NOW! I can see those wonderful coasters.

You know, these could almost morph into a 'cathedral window' type of quilt if the blocks were joined.

I really need to throw a few under the machines with other things I'm making.

Angie


----------



## PETSNEGGS (Oct 7, 2005)

I think they are really sweet. Great idea and I am also off to the sewing machine.


----------



## kygreendream (Mar 20, 2007)

hey to sound stupid but how do you put yours together?


----------



## FairviewFarm (Sep 16, 2003)

Directions found here:
http://kay-mntopquilting.blogspot.com/2008/01/batting-scraps-and-charm-packs.html


----------



## ginnie5 (Jul 15, 2003)

wow this is a great idea!
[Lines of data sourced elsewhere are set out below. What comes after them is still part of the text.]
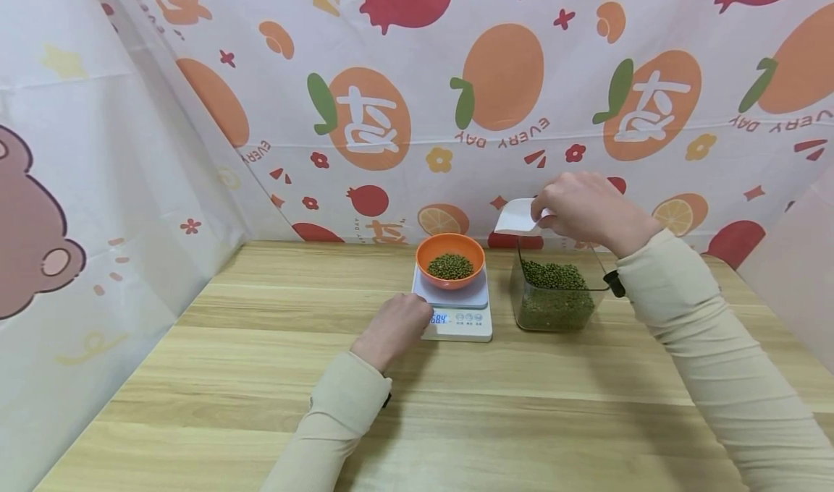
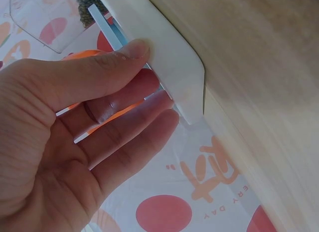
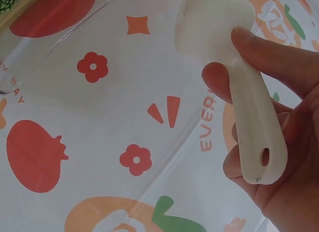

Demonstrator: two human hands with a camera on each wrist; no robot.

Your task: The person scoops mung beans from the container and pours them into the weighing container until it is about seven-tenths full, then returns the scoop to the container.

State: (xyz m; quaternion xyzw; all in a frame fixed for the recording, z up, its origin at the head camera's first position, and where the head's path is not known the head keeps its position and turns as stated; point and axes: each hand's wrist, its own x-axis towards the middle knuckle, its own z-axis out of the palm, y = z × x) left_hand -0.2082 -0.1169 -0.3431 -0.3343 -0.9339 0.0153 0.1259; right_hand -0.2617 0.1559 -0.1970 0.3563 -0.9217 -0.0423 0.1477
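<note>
My left hand [image 1: 397,327] is at the near-left corner of a white kitchen scale [image 1: 478,333]. In the left wrist view its thumb and extended fingertips rest against the scale's edge [image 2: 184,67]. On the scale's platform [image 1: 426,295] sits an orange bowl [image 1: 426,249] with green mung beans [image 1: 451,266] in it. The lit display [image 1: 439,319] is partly covered by the hand. My right hand [image 1: 586,206] grips a white scoop [image 1: 517,218] by its handle [image 3: 254,117], above a clear container [image 1: 531,307] of mung beans [image 1: 554,275]. No beans show on the scoop.
The clear container stands just right of the scale on the wooden table [image 1: 260,398]. A fruit-print sheet [image 1: 417,181] hangs directly behind them, and another printed sheet [image 1: 130,188] lines the left side. The right forearm reaches past the container's right side.
</note>
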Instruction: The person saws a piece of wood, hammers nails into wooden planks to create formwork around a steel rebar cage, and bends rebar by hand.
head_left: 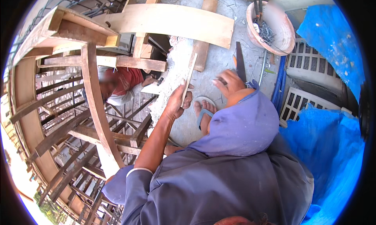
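Note:
My left hand [180,100] is closed around a thin wooden strip [190,73], which stands up from the fist and leans slightly right. To its right, my right hand [230,82] has its fingers curled; something small and dark shows at the fingertips, too unclear to name. Just beyond that hand lies a handsaw [240,60] with a dark blade, its handle end hidden. An orange stick-like thing [235,60] shows beside the blade. Below the hands, my sandalled foot [205,111] rests on the concrete floor [188,127].
A wide plywood board [176,24] crosses wooden pieces ahead. At the far right stands a bucket [250,21] with wire and tool handles. Left of the rough concrete edge [164,91], timber framing [94,99] drops away; a person in red [124,84] is there. Blue tarp [325,146] hangs right.

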`<action>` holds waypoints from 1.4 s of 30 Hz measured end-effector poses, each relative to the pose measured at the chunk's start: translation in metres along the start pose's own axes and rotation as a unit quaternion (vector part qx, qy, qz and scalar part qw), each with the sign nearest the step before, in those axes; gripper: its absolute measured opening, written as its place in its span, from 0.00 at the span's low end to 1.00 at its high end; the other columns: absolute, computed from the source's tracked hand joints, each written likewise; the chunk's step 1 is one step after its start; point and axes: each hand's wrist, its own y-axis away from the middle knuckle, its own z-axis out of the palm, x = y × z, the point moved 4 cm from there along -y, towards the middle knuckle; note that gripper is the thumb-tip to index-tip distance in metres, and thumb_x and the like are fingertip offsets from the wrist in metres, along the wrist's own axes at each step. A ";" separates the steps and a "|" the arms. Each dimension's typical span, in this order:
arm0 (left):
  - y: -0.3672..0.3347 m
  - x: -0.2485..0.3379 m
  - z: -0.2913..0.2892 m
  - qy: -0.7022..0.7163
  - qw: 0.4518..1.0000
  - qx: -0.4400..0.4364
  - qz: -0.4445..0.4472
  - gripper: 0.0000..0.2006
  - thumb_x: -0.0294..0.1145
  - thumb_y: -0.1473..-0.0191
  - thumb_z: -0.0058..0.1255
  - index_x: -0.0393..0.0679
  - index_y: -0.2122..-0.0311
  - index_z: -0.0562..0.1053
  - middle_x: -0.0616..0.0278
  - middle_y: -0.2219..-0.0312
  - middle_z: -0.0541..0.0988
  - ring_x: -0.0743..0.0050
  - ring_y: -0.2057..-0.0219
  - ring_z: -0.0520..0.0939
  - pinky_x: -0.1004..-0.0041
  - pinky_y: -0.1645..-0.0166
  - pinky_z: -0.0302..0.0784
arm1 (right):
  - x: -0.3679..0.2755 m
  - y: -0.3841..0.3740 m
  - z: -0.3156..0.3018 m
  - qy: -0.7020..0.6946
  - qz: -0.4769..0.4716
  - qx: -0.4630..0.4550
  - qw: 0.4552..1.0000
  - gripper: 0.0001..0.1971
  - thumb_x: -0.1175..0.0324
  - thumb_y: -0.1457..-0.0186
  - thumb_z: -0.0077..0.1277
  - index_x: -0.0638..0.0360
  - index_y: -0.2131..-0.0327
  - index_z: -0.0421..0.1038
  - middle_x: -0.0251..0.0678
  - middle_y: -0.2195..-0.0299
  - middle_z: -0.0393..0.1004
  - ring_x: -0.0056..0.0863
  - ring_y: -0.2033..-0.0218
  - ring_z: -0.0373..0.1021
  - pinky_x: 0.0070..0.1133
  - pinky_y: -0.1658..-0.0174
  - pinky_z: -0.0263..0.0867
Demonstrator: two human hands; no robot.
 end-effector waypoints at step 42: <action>-0.048 0.017 0.011 -0.150 0.984 0.083 0.047 0.17 0.42 0.33 0.47 0.38 0.50 0.74 0.64 0.71 0.78 0.78 0.72 0.78 0.75 0.70 0.75 | 0.105 -0.084 0.040 -0.512 0.358 0.163 0.764 0.21 0.54 0.37 0.56 0.61 0.51 0.74 0.31 0.69 0.76 0.19 0.74 0.72 0.18 0.73 0.69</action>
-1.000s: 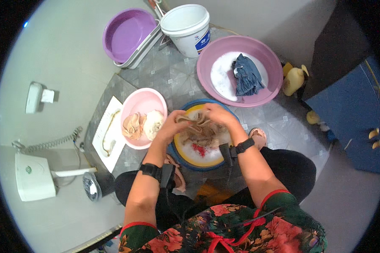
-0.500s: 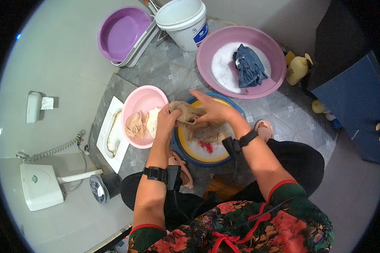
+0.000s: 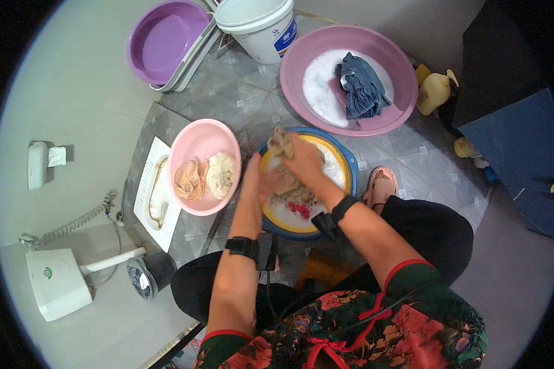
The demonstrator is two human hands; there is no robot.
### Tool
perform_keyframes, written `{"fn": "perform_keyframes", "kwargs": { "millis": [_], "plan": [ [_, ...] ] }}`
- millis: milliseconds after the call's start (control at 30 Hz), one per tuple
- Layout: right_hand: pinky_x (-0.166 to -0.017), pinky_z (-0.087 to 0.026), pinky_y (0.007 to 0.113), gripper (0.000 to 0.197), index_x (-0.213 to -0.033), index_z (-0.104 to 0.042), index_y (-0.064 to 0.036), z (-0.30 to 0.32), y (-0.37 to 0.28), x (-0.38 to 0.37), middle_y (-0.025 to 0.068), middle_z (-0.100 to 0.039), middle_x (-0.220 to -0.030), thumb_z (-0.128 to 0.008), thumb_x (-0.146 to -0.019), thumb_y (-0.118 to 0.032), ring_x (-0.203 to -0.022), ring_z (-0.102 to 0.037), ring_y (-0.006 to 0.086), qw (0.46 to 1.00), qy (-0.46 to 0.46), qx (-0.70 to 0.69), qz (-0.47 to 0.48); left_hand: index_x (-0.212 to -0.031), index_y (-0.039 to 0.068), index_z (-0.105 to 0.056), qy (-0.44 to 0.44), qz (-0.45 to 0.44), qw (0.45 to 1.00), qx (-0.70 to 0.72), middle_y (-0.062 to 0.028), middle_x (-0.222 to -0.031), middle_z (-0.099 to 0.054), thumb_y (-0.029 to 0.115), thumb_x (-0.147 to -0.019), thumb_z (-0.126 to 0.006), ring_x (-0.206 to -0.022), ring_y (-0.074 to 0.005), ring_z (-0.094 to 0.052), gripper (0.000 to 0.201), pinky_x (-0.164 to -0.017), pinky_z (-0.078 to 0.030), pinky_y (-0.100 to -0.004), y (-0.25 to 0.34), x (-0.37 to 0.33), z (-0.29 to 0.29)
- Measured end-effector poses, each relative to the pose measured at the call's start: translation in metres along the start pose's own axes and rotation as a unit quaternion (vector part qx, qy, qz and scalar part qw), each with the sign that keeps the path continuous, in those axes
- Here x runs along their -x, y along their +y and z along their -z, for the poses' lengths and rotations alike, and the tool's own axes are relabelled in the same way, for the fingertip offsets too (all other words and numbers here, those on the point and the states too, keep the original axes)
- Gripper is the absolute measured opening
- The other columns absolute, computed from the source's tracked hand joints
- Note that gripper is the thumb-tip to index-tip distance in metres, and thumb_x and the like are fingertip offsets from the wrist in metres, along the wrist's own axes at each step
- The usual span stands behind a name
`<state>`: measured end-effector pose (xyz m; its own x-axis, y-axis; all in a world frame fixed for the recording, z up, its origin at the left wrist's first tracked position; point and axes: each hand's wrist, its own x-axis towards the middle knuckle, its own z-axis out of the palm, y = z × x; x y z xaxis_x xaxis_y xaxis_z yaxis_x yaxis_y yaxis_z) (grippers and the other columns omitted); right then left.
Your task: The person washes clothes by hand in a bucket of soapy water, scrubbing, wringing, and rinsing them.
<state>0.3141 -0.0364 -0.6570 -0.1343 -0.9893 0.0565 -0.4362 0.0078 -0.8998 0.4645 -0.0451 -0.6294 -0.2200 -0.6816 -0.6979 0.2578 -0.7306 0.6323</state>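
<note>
A brown, fuzzy wet cloth (image 3: 280,142) is bunched over a yellow basin (image 3: 284,225) that sits inside a blue basin (image 3: 352,169). My right hand (image 3: 305,162) is closed around the cloth, and a wad of it sticks up past the fingers. Beside it, at the left rim, my left hand (image 3: 262,179) is smeared by motion against the lower part of the cloth; whether its fingers grip cannot be made out. Cloudy, foamy water fills the yellow basin, with a small red piece (image 3: 299,211) near its front.
A pink basin (image 3: 188,132) with beige and cream cloths stands left, beside a squat toilet (image 3: 146,215). Beyond are a mauve tub (image 3: 406,114) with suds and denim, a white bucket (image 3: 252,31) and a purple basin (image 3: 166,43). A pump bottle (image 3: 435,93) stands right.
Both hands have shifted lower, over the yellow basin. My right hand, spread beside the cloth before, now grips it; my left hand has moved down to the basin's left side.
</note>
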Motion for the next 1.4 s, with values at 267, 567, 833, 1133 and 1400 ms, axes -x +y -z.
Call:
{"fn": "perform_keyframes", "kwargs": {
  "millis": [267,567,833,1133,1400],
  "plan": [
    [-0.087,-0.045,0.044,0.055,-0.123,-0.046,0.0017,-0.071,-0.041,0.050,0.0262,-0.059,-0.105,-0.064,-0.075,-0.017,-0.100,-0.057,0.0404,0.963,-0.046,-0.256,-0.078,-0.129,0.007,-0.046,0.056,0.032,0.978,0.199,-0.0131,-0.118,-0.056,0.032,-0.092,-0.052,-0.104,-0.0299,-0.057,0.045,-0.086,-0.049,-0.0434,-0.067,0.008,0.031],
    [-0.066,-0.050,0.047,0.040,-0.112,-0.050,-0.0023,-0.063,0.073,0.026,0.0203,-0.062,-0.078,-0.062,-0.077,-0.018,-0.076,-0.064,0.0344,0.979,0.003,0.086,-0.186,-0.126,0.004,-0.048,0.083,0.047,0.978,0.186,-0.0136,-0.121,-0.055,0.025,-0.093,-0.050,-0.107,-0.0323,-0.055,0.039,-0.086,-0.049,-0.0494,-0.106,-0.050,0.024],
    [-0.075,-0.048,0.048,0.051,-0.116,-0.048,0.0014,-0.094,0.040,0.037,0.0247,-0.061,-0.093,-0.065,-0.072,-0.018,-0.085,-0.060,0.0416,0.989,0.058,-0.001,-0.138,-0.125,0.004,-0.048,0.095,0.051,0.970,0.218,-0.0135,-0.121,-0.056,0.020,-0.093,-0.047,-0.106,-0.0281,-0.056,0.036,-0.089,-0.048,-0.0456,-0.098,-0.057,0.042],
    [-0.096,-0.039,0.036,0.087,-0.143,-0.021,-0.0079,-0.027,0.094,-0.012,0.0184,-0.045,-0.128,-0.074,-0.077,-0.026,-0.113,-0.049,0.0284,0.878,-0.106,-0.359,-0.297,-0.120,0.002,-0.053,0.054,-0.008,0.976,0.211,-0.0124,-0.117,-0.058,0.024,-0.091,-0.049,-0.105,-0.0243,-0.057,0.036,-0.090,-0.047,-0.0369,-0.062,-0.040,0.038],
    [-0.084,-0.046,0.029,0.052,-0.119,-0.053,-0.0077,-0.004,0.075,-0.004,0.0067,-0.059,-0.109,-0.077,-0.076,-0.025,-0.097,-0.058,0.0160,0.872,-0.321,-0.246,-0.275,-0.120,0.002,-0.052,0.049,-0.006,0.990,0.129,-0.0099,-0.118,-0.058,0.030,-0.091,-0.052,-0.106,-0.0232,-0.057,0.039,-0.089,-0.047,-0.0363,-0.058,-0.036,0.027]
  ]
}}
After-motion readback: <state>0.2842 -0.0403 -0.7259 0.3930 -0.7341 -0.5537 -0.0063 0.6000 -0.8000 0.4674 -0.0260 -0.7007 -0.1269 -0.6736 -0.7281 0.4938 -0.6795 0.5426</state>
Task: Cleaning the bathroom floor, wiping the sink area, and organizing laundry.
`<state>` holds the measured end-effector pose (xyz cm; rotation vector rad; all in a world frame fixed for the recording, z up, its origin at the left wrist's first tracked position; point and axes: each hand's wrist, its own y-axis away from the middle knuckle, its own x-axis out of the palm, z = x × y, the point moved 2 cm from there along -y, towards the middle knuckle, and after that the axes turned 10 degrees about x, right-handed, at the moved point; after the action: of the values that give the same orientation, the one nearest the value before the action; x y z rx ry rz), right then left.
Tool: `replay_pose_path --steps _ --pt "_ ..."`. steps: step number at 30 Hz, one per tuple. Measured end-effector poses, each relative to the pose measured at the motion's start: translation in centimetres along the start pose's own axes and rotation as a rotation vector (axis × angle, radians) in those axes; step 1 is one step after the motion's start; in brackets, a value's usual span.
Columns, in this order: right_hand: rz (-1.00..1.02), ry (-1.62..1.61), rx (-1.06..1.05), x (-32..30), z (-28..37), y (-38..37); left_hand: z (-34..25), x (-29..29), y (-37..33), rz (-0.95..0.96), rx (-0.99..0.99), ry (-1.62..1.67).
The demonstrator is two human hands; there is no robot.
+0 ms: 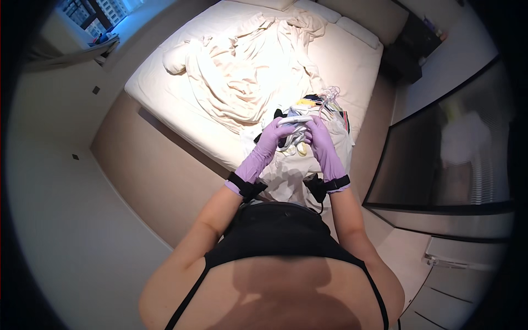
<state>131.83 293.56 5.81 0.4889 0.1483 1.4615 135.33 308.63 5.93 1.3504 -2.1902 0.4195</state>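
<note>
My left hand (267, 142) and my right hand (321, 139), both in purple gloves, grip the two ends of a white, narrow, slightly bent strip-like thing (296, 119). Its exact kind does not show. White loops and folds (297, 136) hang below it between my hands, partly hidden by my fingers. Just beyond lies a jumbled heap of cords and cloth-like pieces (325, 104) in black, yellow, white and lilac, on the near corner of the bed. Around that heap spreads a thin white sheet or bag (343, 144). Black straps (246, 186) circle my wrists.
The bed (151, 91) carries a crumpled cream blanket (231, 82) and pillows (357, 30) at its far end. A dark bedside cabinet (404, 60) stands beyond. Right of me is a black-framed glass panel (440, 154); a white wall (60, 187) runs along the left.
</note>
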Motion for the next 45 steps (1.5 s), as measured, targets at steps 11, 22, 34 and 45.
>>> replay_pose_path --steps 11,22,34,45 --pt "0.080 0.015 0.071 -0.5 0.9 -0.5 -2.0 -0.4 0.0 -0.159 0.036 -0.259" --pt "0.182 0.153 0.166 -1.9 3.1 1.3 -3.0 1.7 1.4 0.033 -0.068 -0.088" --pt "-0.199 0.243 -0.251 1.2 3.0 3.6 -0.3 0.9 0.0 -0.344 0.502 -0.527" --pt "-0.224 -0.012 -0.182 -1.6 1.5 3.3 -0.9 1.0 0.6 -0.286 0.316 -0.245"
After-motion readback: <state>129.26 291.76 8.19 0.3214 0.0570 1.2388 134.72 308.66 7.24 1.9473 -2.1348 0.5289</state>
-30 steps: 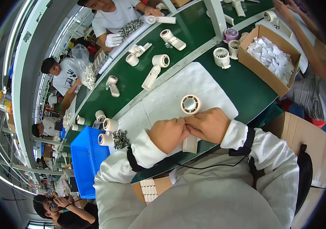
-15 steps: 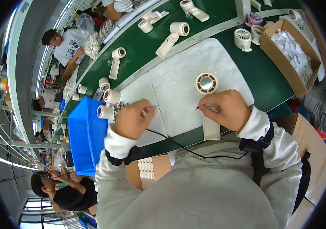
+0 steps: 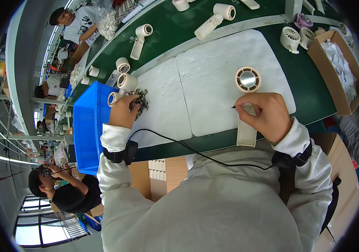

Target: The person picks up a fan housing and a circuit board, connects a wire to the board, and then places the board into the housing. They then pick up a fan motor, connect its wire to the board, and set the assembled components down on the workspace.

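My left hand [image 3: 123, 112] reaches into a small pile of metallic and dark parts [image 3: 143, 103] on the left of the white mat. Its fingers curl at the pile; what lies between them is hidden. My right hand [image 3: 269, 114] is closed in a pinch, and a tiny dark tip [image 3: 233, 107] sticks out from thumb and forefinger. Just beyond it, a cream round fan head [image 3: 248, 80] with a silver disc at its middle lies on the mat. Its open handle shell [image 3: 246, 134] points toward me, partly under my right hand.
A blue bin [image 3: 90, 126] stands left of the pile, beside cream fan heads [image 3: 127, 81]. Several fan bodies [image 3: 209, 26] lie on the green belt beyond the white mat [image 3: 209, 63]. A carton of white pieces [image 3: 330, 80] is at right. A black cable [image 3: 179, 143] crosses my front.
My left hand has moved left, away from the middle, onto the pile of small parts. My right hand keeps its pinch near the fan. The whole view has shifted a little.
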Motion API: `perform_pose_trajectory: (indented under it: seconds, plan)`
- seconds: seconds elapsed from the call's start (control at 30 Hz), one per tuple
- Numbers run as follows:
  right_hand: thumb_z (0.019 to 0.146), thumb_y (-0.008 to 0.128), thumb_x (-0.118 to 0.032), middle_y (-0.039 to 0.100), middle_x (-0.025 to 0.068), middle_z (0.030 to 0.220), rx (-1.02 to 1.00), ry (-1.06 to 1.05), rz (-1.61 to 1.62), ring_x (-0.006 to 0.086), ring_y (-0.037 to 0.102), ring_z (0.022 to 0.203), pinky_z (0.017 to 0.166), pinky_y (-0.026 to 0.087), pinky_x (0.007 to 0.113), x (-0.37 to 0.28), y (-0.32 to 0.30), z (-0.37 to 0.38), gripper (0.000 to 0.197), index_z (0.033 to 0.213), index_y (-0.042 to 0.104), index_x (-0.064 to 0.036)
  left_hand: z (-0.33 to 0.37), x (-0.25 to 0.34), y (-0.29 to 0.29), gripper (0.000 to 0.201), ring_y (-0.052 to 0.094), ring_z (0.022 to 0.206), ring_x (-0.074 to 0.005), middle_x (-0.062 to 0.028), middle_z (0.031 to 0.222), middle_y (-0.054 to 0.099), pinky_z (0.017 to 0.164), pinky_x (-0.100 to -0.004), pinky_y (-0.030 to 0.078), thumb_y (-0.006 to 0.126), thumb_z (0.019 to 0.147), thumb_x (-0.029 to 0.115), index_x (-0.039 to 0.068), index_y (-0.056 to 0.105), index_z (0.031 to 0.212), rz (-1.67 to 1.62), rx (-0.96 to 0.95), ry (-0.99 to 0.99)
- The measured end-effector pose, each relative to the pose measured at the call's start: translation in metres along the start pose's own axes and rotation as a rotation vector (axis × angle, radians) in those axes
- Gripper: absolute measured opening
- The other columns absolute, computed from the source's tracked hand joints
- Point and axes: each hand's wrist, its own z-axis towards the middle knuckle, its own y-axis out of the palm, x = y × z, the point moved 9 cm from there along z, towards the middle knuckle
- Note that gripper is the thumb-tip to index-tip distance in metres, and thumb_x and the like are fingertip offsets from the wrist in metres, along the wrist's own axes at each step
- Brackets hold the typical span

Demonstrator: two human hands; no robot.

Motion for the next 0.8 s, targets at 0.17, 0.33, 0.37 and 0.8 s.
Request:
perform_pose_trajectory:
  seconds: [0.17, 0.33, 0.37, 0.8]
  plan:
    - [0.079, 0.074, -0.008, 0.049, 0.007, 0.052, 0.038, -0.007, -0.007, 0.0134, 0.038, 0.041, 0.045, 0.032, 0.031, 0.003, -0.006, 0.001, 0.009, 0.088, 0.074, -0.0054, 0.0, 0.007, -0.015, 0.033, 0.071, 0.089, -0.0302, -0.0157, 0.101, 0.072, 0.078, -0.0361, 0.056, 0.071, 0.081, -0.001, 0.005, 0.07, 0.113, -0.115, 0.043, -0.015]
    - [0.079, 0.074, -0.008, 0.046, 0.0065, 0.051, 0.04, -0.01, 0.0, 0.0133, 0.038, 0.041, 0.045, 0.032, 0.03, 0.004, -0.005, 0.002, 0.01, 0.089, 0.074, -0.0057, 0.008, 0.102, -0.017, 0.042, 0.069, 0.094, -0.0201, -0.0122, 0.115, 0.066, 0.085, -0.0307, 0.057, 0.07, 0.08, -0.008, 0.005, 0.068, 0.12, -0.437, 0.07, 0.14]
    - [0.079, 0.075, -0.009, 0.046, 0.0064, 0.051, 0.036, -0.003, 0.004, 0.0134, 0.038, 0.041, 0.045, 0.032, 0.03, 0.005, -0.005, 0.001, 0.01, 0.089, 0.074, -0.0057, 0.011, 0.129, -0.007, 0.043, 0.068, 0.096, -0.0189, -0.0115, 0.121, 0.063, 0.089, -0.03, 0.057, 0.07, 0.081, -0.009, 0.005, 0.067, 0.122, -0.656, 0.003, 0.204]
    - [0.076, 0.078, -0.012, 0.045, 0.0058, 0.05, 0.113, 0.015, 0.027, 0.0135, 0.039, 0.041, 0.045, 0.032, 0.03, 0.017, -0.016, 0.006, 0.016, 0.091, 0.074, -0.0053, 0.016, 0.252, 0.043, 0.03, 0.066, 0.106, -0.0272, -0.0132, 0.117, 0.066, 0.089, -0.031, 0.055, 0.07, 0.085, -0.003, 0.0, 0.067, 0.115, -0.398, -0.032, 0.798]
I have a bunch of scrap fabric that I could use.....now to get my machine set up somewhere!


----------



## Country Lady (Oct 2, 2003)

These are ones my daughter made and are giving to her co-workers this week. Aren't they pretty?


----------



## AngieM2 (May 10, 2002)

Those are pretty.

Angie


----------



## bopeep (Apr 2, 2007)

BEAUTIFUL !!!!!!
bopeep


----------



## slinky (Jan 4, 2007)

What a great way to use up scraps and bits of fabric! It would make a great theme gift with a mug and some gourmet tea, coffee, or cocoa. (Can you tell my mind is on cheap but nice Christmas gifts right now??)


----------



## CJ (May 10, 2002)

Very pretty! I just love these coasters, I made more myself


----------



## grannygardner (May 4, 2005)

Those coasters are really cute.


----------



## mamajohnson (Nov 27, 2002)

Very pretty! I made up a bunch for the "family bags" I do for the family christmas. Everyone seemed to like them. Easy to make too!
Mine were more random than yours, I sorta just used up scraps of material.


----------